Please see Secretary Mike if you would like one
PRESIDENTS
MESSAGE
The Cairns Show
Col has sold the car park!!
Congratulations Col but we need ideas for the show. Members please
bring them to the meeting.
Our meeting fees will increase
to $25 from February. Still great value of course.
Friendly
Awards
HI everyone
OK - told you I would be on your backs.
I collected most of the Friendly Awards paperwork back after the
meeting - as a matter of fact the pamphlets on the first table were
all still in their original piles - so I know that many of your
didn't take the paperwork at all.
This is a very easy idea - one which
will recognise local businesses, local employees, encourages good
service, community spirit and will generate funds for the Variety
Club who help disadvantages sick and disabled children and it will
generate income for what has become our major community service
function - our Christmas Hampers.
I have all the raffle tickets and
paperwork - I just need you to encourage a business to become involved.
Nick Dalton will be doing a write-up for us in the Sun - which will
make our job very easy.
Remember IT DOES NOT COST THE EMPLOYEE
OR THE EMPLOYER ANYTHING TO ENTER!
Yes - I said 'nothing to enter'!
Each entrant has to raise a minimum
$200 - through any form of fundraising event they choose - but to
help - Variety Club will give them 2 books of raffle tickets - which
when sold - give them the $200. The first prize is a week's accommodation
on the Gold Coast - all expenses paid with spending money - and
who doesn't need a holiday?
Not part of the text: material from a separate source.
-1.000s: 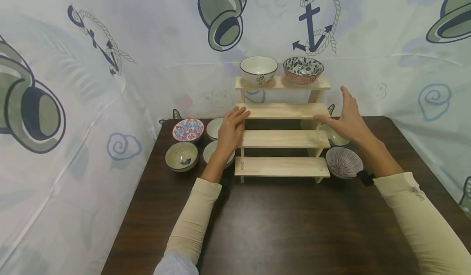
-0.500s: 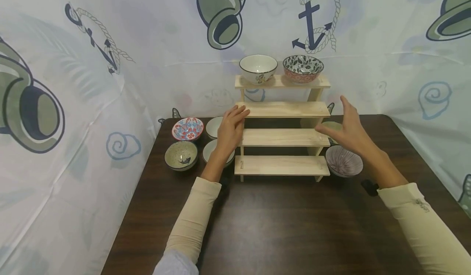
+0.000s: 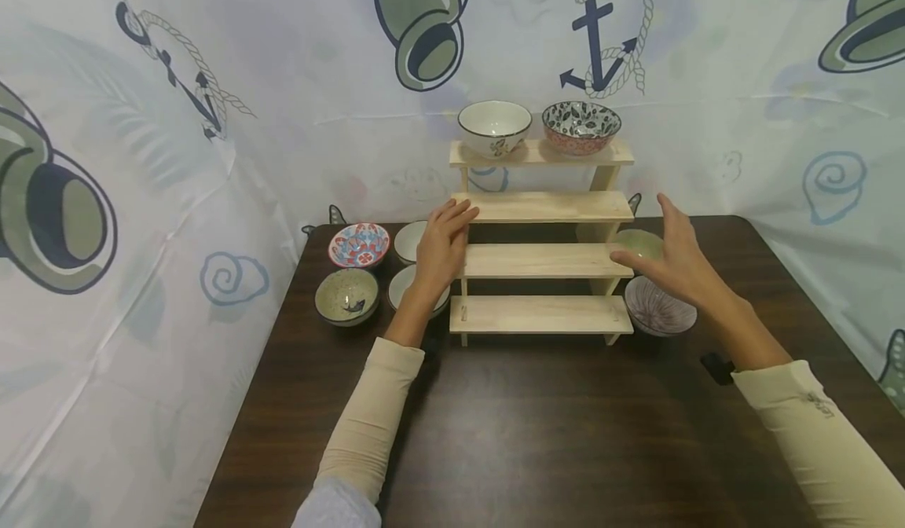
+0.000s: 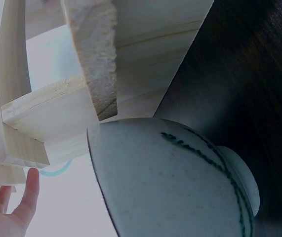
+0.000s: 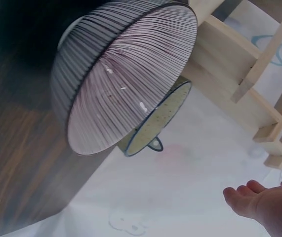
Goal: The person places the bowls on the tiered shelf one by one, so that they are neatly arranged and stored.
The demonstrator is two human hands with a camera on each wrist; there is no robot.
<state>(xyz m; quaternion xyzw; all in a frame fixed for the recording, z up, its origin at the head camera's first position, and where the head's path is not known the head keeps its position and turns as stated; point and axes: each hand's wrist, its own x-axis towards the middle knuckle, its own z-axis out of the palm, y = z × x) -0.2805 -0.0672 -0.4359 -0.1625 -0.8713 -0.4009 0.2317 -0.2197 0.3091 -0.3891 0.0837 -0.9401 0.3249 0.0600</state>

All the prizes in these books are supplied
by Variety - you can choose to do nothing else.
Incentives are then given to that raise
in excess of $1000. Each entrant who does this will receive a key
which could unlock the Variety's Red Heart to win a car - and a
key is given for every additional $1000 raised. Regional judging
will be held in Cairns, Townsville, Mackay and Mount Isa - with
regional winners winning travel and accommodation to the Gold Coast
to compete in the State finals on the 28 and 29 June 2003.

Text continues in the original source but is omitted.